Sentimen-dunia ini, altruisme ini, kita dapat namakan worldisme, berlawanan dengan nasionalisme, semangat yang mengagungkan sebuah kaum/bangsa di atas ras [manusia]. Mereka ini adalah dua kekuatan yang berjumpa dalam konflik tiada akhir di bidang ekonomi, politik, dan moralitas nasional.

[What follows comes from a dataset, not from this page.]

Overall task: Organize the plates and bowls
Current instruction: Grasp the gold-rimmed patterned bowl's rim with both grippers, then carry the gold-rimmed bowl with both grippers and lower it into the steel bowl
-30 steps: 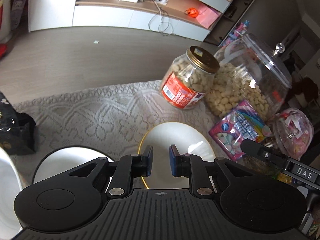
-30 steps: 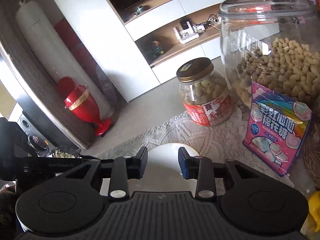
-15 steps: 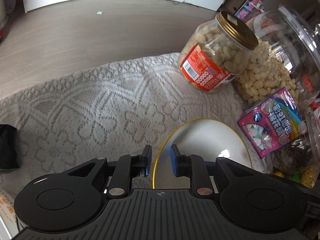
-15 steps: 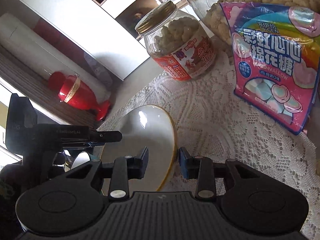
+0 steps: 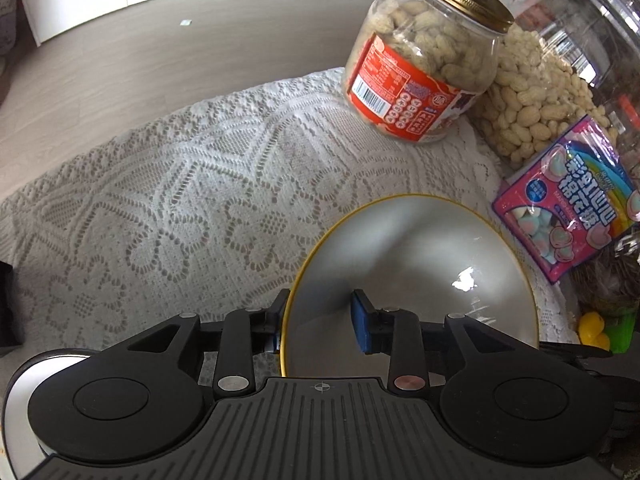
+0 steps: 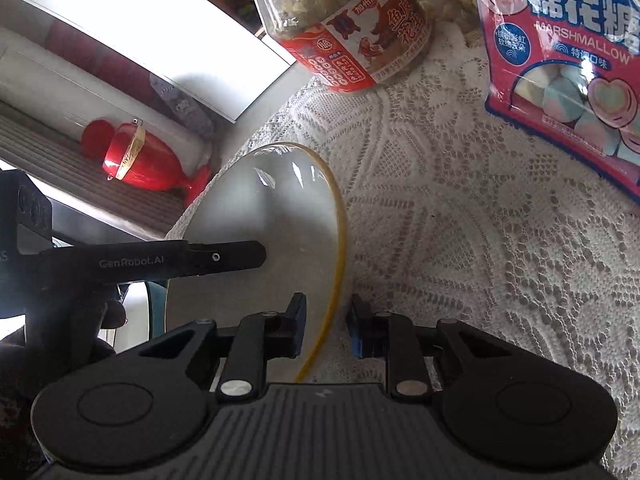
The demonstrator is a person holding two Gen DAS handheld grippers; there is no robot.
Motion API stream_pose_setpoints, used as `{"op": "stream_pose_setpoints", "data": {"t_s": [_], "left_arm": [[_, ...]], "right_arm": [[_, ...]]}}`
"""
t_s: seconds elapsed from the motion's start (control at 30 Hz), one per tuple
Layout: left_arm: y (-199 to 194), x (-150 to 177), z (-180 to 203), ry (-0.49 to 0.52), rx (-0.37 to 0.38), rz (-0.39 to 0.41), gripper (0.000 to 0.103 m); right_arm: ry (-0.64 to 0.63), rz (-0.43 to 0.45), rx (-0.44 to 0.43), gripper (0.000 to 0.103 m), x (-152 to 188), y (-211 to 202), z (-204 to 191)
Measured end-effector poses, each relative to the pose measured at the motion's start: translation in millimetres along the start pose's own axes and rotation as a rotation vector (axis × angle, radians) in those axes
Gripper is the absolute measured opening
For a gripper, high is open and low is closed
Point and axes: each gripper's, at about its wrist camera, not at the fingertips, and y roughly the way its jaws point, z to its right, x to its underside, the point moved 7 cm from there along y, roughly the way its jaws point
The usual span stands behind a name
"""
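White dish at far left: We see only a curved white edge low in the left wrist view, behind the left tool's body; plate or bowl, we cannot tell.

Left gripper: We hold it low over the lace tablecloth, its jaws spread to either side of the near left rim of the gold-rimmed plate. One pad lies outside the rim and the other over the white face, with a gap showing, so the grip is not closed.

Gold-rimmed plate: It sits toward the right side of the table, near the marshmallow bag and in front of the peanut jar. In the right wrist view the plate appears tilted, though the fisheye lens makes that hard to judge.

Right gripper: Its jaws are parted too, straddling the yellow rim on the opposite side, neither pad visibly pressing.

Big glass jar: It stands behind the bag at the table's right edge, close enough to be knocked.

Progress: We judge the job is at an early stage. Both tools bracket this one plate but neither clamps it. Closing on the rim, lifting and stacking it with the other dish are left.
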Motion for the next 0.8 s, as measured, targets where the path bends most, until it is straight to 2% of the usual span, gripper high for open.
{"op": "stream_pose_setpoints", "data": {"t_s": [0.17, 0.3, 0.37, 0.43, 0.5, 0.6, 0.8], "left_arm": [[9.1, 2.3, 6.7, 0.000, -0.058, -0.030, 0.048], [9.2, 3.8, 13.3, 0.001, -0.110, -0.016, 0.054], [7.2, 6.0, 17.2, -0.006, -0.111, -0.018, 0.052], [4.1, 11.3, 23.5, -0.015, -0.099, -0.037, 0.045], [-1.5, 21.4, 31.9, -0.028, -0.085, -0.061, 0.042], [-16.4, 46.3, 52.2, 0.001, -0.074, -0.066, 0.043], [-56.7, 104.9, 89.4, -0.010, -0.059, -0.036, 0.042]], "right_arm": [[-0.061, 0.003, 0.031, 0.021, -1.2, 2.0, -5.0], [-0.067, 0.001, 0.037, 0.021, -3.0, 1.0, -2.3], [-0.078, 0.005, 0.068, 0.021, -1.6, -5.0, 0.5], [-0.076, 0.016, 0.087, 0.021, 2.3, -16.1, 6.3], [-0.058, 0.013, 0.078, 0.021, 6.7, -29.2, 11.4], [-0.065, 0.021, 0.065, 0.021, 19.0, -56.0, 13.6], [-0.233, 0.042, 0.090, 0.021, 72.5, -107.1, 7.7]]}}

[Kami menerbitkan orasi luar biasa ini, yang disampaikan di Emporia, Kan., dalam lomba orasi antarkampus tahunan musim semi lalu, sebagai contoh pemikiran dan pekerjaan yang dilakukan para mahasiswa di banyak sekali perguruan tinggi dan universitas di seantero negeri ini.—Editor
The Advocate of Peace]
Manusia, dilahirkan skeptis, kurang menerima begitu saja hal-hal di alam pemikiran. Berfitrah konservatif, dia mendasarkan filosofinya bukan pada bagaimana dia seharusnya hidup, tapi pada bagaimana dia sebetulnya hidup. Pengalaman, guru besarnya, menunjukkan bahwa konservatisme lebih dari sebuah pengimbang radikalisme. Dogma menahan kemajuan dalam cengkeraman kejamnya, dan kemajuan diperoleh hanya di titik keterpaksaan pahit. Konservatisme sering terlalu konservatif; sementara radikalisme, dalam rangka mengadakan kemajuan, sering terlihat irasional dan terlalu radikal.

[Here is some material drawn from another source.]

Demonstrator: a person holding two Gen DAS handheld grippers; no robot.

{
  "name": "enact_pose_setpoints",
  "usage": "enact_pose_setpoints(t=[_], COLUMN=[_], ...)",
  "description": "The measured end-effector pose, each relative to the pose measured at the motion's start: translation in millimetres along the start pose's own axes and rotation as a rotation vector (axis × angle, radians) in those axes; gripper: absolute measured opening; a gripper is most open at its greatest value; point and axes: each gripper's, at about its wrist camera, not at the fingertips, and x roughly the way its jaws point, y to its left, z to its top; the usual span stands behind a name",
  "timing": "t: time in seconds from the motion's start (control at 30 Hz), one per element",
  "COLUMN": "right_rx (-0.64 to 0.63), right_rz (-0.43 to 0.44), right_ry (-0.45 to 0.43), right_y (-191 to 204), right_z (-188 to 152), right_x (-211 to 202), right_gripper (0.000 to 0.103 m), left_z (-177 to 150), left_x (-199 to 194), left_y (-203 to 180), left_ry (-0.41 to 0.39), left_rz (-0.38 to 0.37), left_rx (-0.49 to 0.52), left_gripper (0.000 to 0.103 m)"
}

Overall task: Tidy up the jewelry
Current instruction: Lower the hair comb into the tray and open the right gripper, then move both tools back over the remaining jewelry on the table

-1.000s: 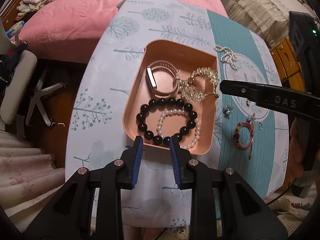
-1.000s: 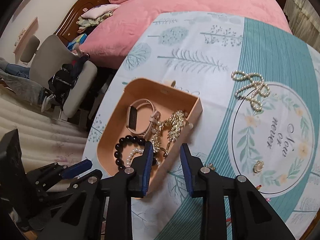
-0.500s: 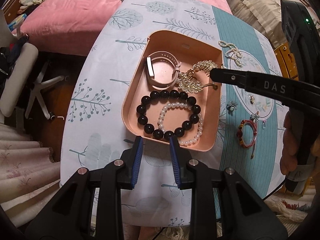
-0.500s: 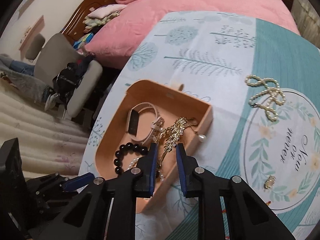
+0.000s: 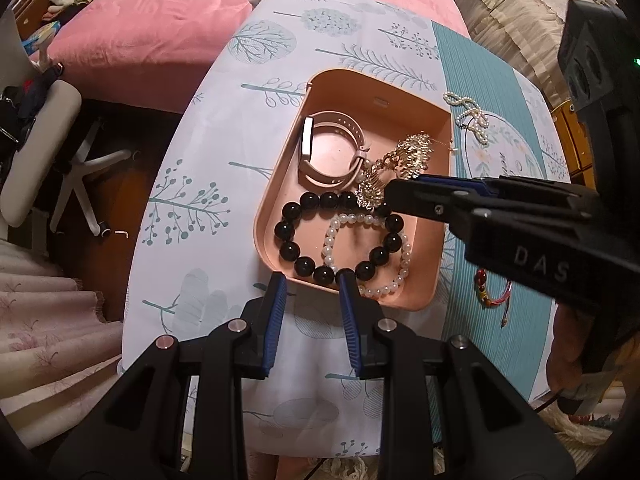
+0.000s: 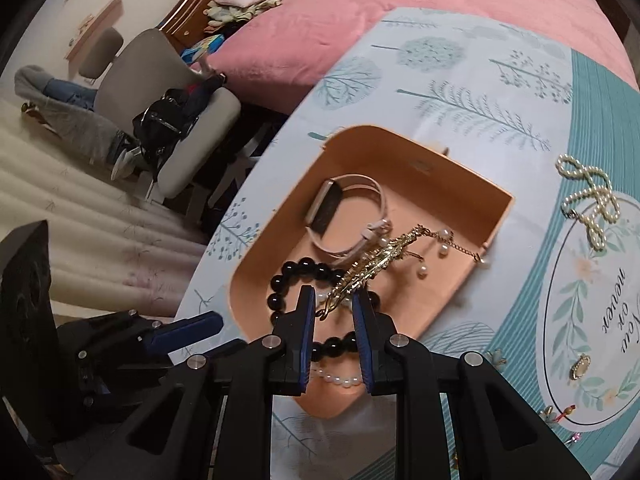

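A peach tray (image 5: 276, 184) (image 6: 276, 216) on the patterned cloth holds a pink watch band (image 5: 340, 128) (image 6: 360, 180), a black bead bracelet (image 5: 286, 229) (image 6: 280, 280), a pearl bracelet (image 5: 332, 232) (image 6: 340, 378) and a gold leaf-shaped ornament (image 5: 412, 152) (image 6: 384, 256). My right gripper (image 6: 334, 300) (image 5: 394, 194) reaches in from the right over the tray, shut on the ornament's near end. The ornament's pearl drops and chain trail toward the tray's right wall. My left gripper (image 5: 312, 292) (image 6: 184, 328) hovers open at the tray's near edge with nothing between its fingers.
On the teal part of the cloth lie a pearl string (image 5: 472, 114) (image 6: 592, 196), a red beaded bracelet (image 5: 486, 288) and a small oval brooch (image 6: 580, 366). A pink bed (image 5: 160, 20) borders the table's far side, and an office chair (image 5: 40, 140) stands to the left.
My right gripper's jaws narrowed around the gold ornament and it moved left, further over the tray. The ornament's chain end came off the tray's right rim to the inside. The left gripper stayed put.
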Motion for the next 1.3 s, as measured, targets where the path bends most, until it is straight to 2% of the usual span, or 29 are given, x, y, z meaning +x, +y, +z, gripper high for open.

Dalam ranah hubungan internasional selalu terdapat konservatisme, skeptisisme, yang mengingkari persatuan umat manusia. Sejalan dengan naluri kehati-hatiannya, manusia selalu menolak doktrin persaudaraan bangsa-bangsa sebagai doktrin absurditas optimisme. Skeptisisme ini mendorong ideal-ideal dan institusi-institusi palsu dan menghasut egoisme bersekat-sekat, prasangka, dan kontroversi. Hari ini, untungnya, sedang tumbuh pandangan yang lebih luas dan adil tentang masyarakat, sebuah pandangan yang menerima umat manusia sebagai entitas tunggal. Sentimen-dunia ini, altruisme ini, kita dapat namakan worldisme, berlawanan dengan nasionalisme, semangat yang mengagungkan sebuah kaum/bangsa di atas ras [manusia]. Mereka ini adalah dua kekuatan yang berjumpa dalam konflik tiada akhir di bidang ekonomi, politik, dan moralitas nasional.

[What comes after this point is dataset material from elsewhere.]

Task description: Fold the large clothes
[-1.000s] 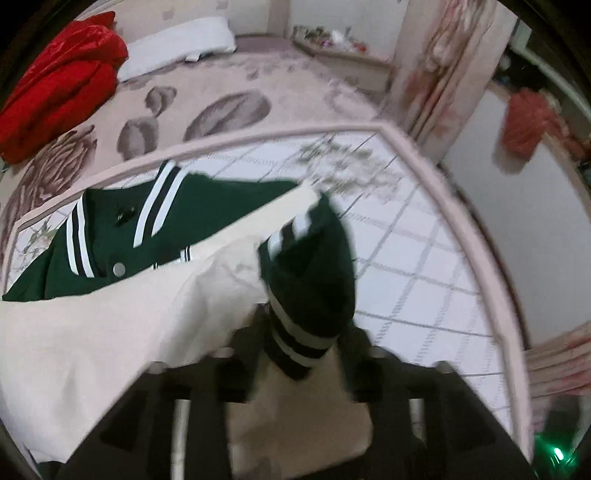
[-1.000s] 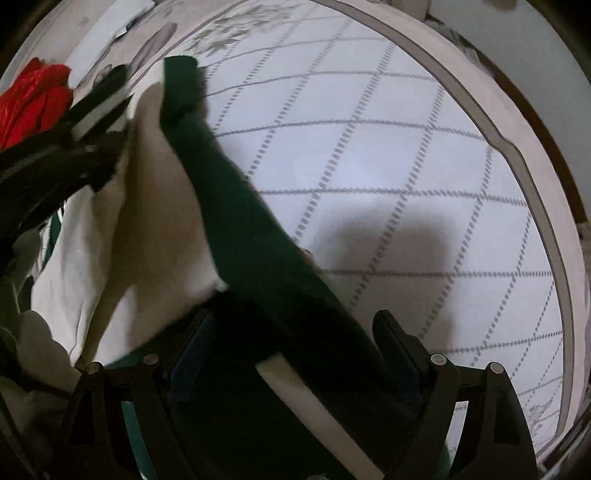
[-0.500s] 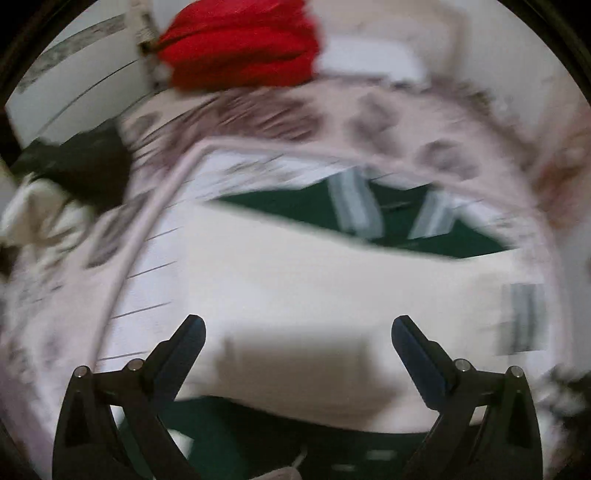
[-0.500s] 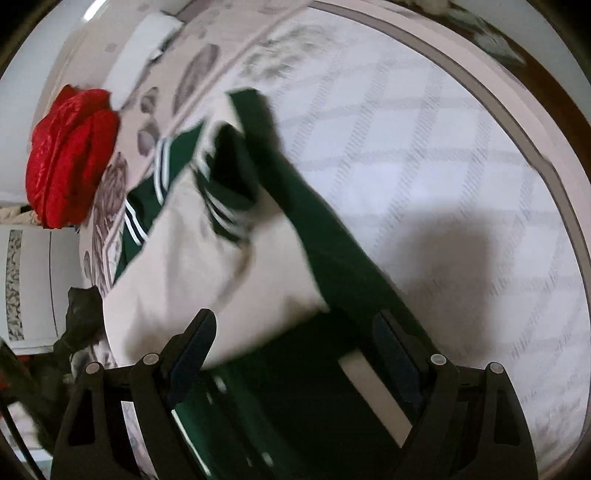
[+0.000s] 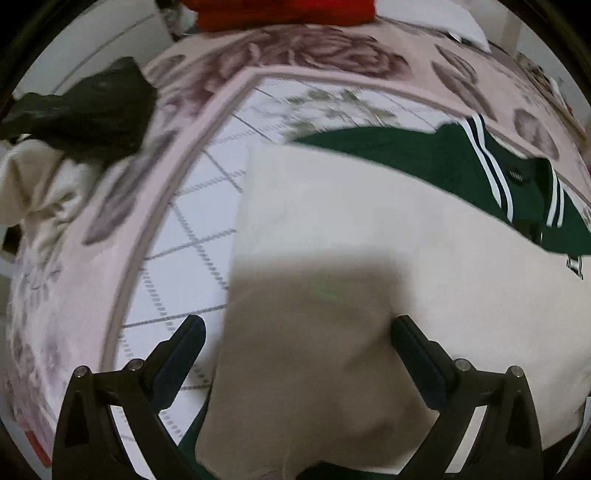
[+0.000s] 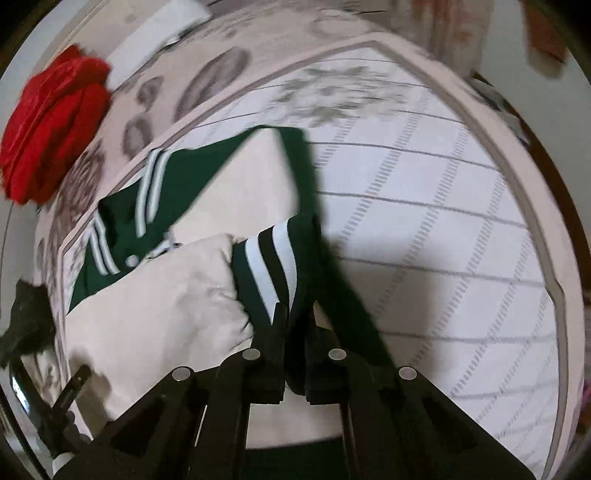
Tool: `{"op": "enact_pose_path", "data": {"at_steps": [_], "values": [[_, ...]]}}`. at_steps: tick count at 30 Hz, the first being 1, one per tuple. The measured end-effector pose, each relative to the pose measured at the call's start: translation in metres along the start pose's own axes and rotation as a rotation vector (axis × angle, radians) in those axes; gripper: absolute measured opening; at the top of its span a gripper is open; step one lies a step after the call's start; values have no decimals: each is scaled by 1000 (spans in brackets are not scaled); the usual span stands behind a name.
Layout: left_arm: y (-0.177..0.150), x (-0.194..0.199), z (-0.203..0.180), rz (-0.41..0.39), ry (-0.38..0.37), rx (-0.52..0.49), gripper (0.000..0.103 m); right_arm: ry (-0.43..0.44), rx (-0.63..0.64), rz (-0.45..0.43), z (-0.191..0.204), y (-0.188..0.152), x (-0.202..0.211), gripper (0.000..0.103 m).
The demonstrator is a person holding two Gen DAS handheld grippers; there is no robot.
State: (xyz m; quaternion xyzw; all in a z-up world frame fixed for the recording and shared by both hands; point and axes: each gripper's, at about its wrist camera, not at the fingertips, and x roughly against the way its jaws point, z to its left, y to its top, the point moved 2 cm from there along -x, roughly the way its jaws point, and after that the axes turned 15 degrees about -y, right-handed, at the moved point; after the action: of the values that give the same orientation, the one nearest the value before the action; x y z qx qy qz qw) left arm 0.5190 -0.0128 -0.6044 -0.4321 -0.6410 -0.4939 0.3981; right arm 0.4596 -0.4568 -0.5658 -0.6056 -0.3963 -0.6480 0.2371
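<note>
A green varsity jacket (image 5: 424,158) with cream sleeves and white-striped trim lies on the quilted bedspread (image 5: 199,229). My left gripper (image 5: 297,343) hangs over a flat cream sleeve (image 5: 351,221), jaws wide open, nothing between them. In the right wrist view the jacket's body (image 6: 184,177) lies at the left. Over it, my right gripper (image 6: 297,321) is shut on the green-and-white striped cuff (image 6: 269,254) of the other cream sleeve (image 6: 166,306), which is bunched up and lifted over the jacket.
A red blanket (image 6: 51,122) and a white pillow (image 5: 436,18) sit at the bed's far side. A black garment (image 5: 85,110) and a crumpled cream one (image 5: 33,188) lie left of the jacket. Bare quilted bedspread (image 6: 424,221) stretches to the right of the cuff.
My left gripper let go of the striped cuff, opened wide and swung over the flat cream sleeve. My right gripper, open before, has shut on the cuff and lifted it.
</note>
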Motion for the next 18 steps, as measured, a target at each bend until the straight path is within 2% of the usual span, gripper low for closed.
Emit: {"op": "enact_pose_path", "data": {"at_steps": [2, 4, 7, 8, 9, 10, 11, 15, 18], "values": [[1, -13, 5, 31, -27, 14, 103, -42, -35, 80, -11, -8, -31, 6], [2, -16, 3, 31, -29, 18, 103, -35, -19, 147, -8, -4, -59, 10], [-1, 3, -1, 17, -10, 21, 103, 10, 17, 189, -10, 5, -49, 22], [-7, 15, -4, 3, -18, 27, 103, 40, 14, 197, -16, 5, -42, 44], [-17, 31, -7, -6, -22, 29, 103, 77, 1, 206, -26, 2, -31, 70], [-29, 44, -9, -10, -31, 32, 103, 104, -29, 205, -45, -7, -18, 78], [-40, 54, -11, -12, -40, 34, 103, 108, -43, 202, -56, -14, -11, 82], [-110, 93, -14, 33, -38, 22, 103, 21, -39, 272, -111, -83, -9, 82], [-176, 97, -10, 138, -12, 5, 103, -19, -37, 357, -136, -137, -29, 81]]}}
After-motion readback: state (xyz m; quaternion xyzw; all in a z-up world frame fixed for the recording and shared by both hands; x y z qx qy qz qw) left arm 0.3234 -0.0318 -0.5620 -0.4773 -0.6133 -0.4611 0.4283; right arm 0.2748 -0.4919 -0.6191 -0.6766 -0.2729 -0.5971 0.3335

Pertama-tama, semangat nasionalisme adalah kehancuran ekonomi, sebab itu berarti pengisoliran aktivitas komersial di zaman ketika interdependensi mulai diakui sebagai prinsip dalam semua hubungan umat manusia. Sains modern telah menjadikan seluruh dunia sebuah galeri bisikan. Warga paling sederhana mendapatkan informasi setiap hari tentang urusan umat manusia, dan di rumahnya sendiri dia adalah warga dunia, bukan warga negaranya semata. Interaksi sosial pelan-pelan sedang menjalin benang-benang kepentingan menjadi kain interdependensi vital yang sempurna; tapi interaksi ini masih bau kencur. Perdagangan telah melebur kepentingan materil bangsa-bangsa sampai boikot nasional menjadi penghancuran diri dan kebijakan pintu tertutup menjadi kejahatan terhadap kemanusiaan. Perang, yang dulunya menguntungkan pihak-pihak yang tak berperang, kini diakui sebagai “bunuh diri” bukan cuma kombatan tapi seluruh dunia komersial. Masing-masing kapal yang berangkat membawa hal-hal terbaik dalam kehidupan modern; masing-masing kapal barque yang pulang dibebani dengan pemikiran kontemporer dunia. Kesejahteraan bangsa-bangsa sudah menuntut agar seni, penemuan, sastra, filsafat, agama, segalanya, menjadi kosmopolitan. Egoisme dan pemencilan kebangsaan adalah falasi ekonomi, dan harus menyerah kepada semangat lebih kuat, kepentingan dunia.
Worldisme, di sisi lain, mengakui bukan saja bahwa interdependensi materil adalah vital, tapi bahwa jasa timbal-balik adalah prinsip ekonomi besar yang mendasari semua hubungan internasional. Skeptisisme nasionalisme selalu mengatakan, “Apapun yang baik untukku buruk untukmu,” tapi pengalaman mengatakan, “Apapun yang baik untukku baik untukmu.” Timbal-balik adalah hukum untuk bangsa-bangsa selain untuk orang-orang. Produsen dan konsumen bergantung timbal-balik, dan sebagaimana jasa buruh dan modal mesti timbal-balik secara adil, begitu pula hubungan bangsa-bangsa. Oleh karenanya, interdependensi adalah hukum alam, dan jasa timbal-balik adalah manfaat timbal-balik.